● **Aim of the exercise**:
Write out the data exactly from its first line onward, ending with the line in which "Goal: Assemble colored" appears.
Given material START
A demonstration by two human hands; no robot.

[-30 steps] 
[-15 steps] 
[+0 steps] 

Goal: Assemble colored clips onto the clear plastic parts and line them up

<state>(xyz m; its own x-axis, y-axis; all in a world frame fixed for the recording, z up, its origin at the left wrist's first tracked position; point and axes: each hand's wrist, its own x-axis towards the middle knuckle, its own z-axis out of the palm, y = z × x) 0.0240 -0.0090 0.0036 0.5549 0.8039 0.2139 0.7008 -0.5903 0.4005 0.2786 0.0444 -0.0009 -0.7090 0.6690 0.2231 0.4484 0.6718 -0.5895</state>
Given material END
● **Written response**:
A demonstration by two human hands; no robot.

[-30 steps] 
[-15 steps] 
[+0 steps] 

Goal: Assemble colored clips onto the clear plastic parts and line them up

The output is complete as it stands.